Cells of passages 2–5 were used for clinical treatment. Before infusion, cell viability was determined by trypan blue testing. The culture supernatant was analyzed for pathogenic microorganisms. Supernatant levels of alanine aminotransferase, endotoxins, and virus indices were determined. Cell surface labeling markers, including CD29 (catalog no. [Cat#] 11-0291-82), CD73 (Cat#11-0739-42), CD90 (Cat#11-0909-42), CD105 (Cat#17-1051-82), CD45 (Cat#12-9459-42), CD34 (Cat#12-0349-42), CD14 (Cat#12-0149-42), CD79 (Cat#12-0792-42), HLA-DR (Cat#17-9956-42), and their negative controls IgG2ak (Cat#17-4732-81) and IgG1k (Cat#12-0792-42), were studied by flow-cytometric analysis. We used good manufacturing practice conditions and clinical grade reagents to prepare the cells, and the protocol was conducted in compliance with GCP standards.
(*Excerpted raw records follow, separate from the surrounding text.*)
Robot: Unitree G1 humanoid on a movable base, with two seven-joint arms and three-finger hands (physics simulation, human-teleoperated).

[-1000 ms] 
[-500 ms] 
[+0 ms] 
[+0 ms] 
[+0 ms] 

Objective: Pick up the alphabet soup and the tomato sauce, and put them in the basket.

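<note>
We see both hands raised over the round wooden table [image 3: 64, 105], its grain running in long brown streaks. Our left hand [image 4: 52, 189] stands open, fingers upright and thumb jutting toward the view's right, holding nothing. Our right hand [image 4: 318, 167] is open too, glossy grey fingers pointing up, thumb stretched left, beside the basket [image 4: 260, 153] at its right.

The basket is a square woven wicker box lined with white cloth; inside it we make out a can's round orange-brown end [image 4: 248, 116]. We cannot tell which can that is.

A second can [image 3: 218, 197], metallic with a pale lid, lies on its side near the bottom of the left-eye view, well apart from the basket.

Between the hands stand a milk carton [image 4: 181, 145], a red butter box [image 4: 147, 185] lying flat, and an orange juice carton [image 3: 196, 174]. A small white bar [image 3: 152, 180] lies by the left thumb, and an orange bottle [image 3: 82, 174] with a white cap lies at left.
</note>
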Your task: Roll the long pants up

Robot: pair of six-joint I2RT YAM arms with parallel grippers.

Criteria for release of MSCs for clinical use included spindle-shaped morphology, absence of visible clumps, and absence of cell supernatant contamination by pathogens as well as by virus for hepatitis B surface antigen, hepatitis B core antibody, hepatitis C virus antibody, HIV antibodies I and II, cytomegalovirus IgM, and syphilis antibody, and cell viability greater than 92%. Immunophenotype analysis indicated that the cultured MSCs had positive expressions of CD73, CD105, CD90, and CD29 (>90%) and negative expressions of CD45, CD34, CD14, CD79, and HLA-DR (<2%).

MSC Transplantation

Before MSCT, patients were administered CYC (10 mg/kg per day) intravenously on days −4, −3, and −2. If the patient had severe baseline disease conditions such as low serum albumin (<2.5 g/dL) or high serum creatinine (>3.4 mg/dL), or severe leukopenia (white blood cell count <2,000/μL), CYC was not used. All patients underwent MSCT and 1 million cells per kilogram of body weight were administered by intravenous infusion, without adding steroid or other immunosuppressive drugs. Multiple infusions of MSCs were permitted if disease relapsed after the previous infusion, employing the same dose (but not necessarily the same source) of cells for each infusion. When the patient received a repeated MSCT, no CYC for pre-treatment was given. After MSCT, patients returned for scheduled follow-up at 1, 3, 6, and 12 months and then yearly thereafter. Medical history, physical examination, serologic testing, and necessary imaging studies were performed during follow-up visits for evaluation of SLEDAI scores. The investigators assessed and recorded adverse events and their severity throughout the study.

Outcome Characteristics

The primary endpoint was 5-year overall survival. Secondary endpoints included complete and partial clinical remission, and disease relapse at 5-year follow-up. The definitions of complete clinical remission, partial remission, and disease relapse are given in Supplemental Experimental Procedures and Jayne et al. (2004).

Statistical Analysis

Rates of overall survival, complete clinical remission, and disease relapse at different visit times were analyzed by a Kaplan-Meier survival curve. Pairwise comparisons of pre- and post-MSCT variables were analyzed by paired t test analysis using statistical software (SPSS 13.0; IBM, Armonk, NY, USA). To find the possible factors that affect disease relapse, we used the univariate Cox proportional hazards model. Statistical significance was set at p < 0.05 and was adjusted by the Bonferroni method to allow for multiple comparisons.

Author Contributions

L.S. and S.S. had full access to the data in the study and took responsibility for the integrity of the data and the accuracy of the data analysis. G.G., D.F., S.S., and L.S. designed the study; D.W., J.L., H.Z., H.W., B.H., X.F., and L.S. acquired patients’ clinical data; D.W., H.Z., J.L., and L.S. analyzed and interpreted the data; D.W. and H.Z. performed the statistical analysis; D.W., S.S., G.G., D.F., and L.S. wrote the manuscript.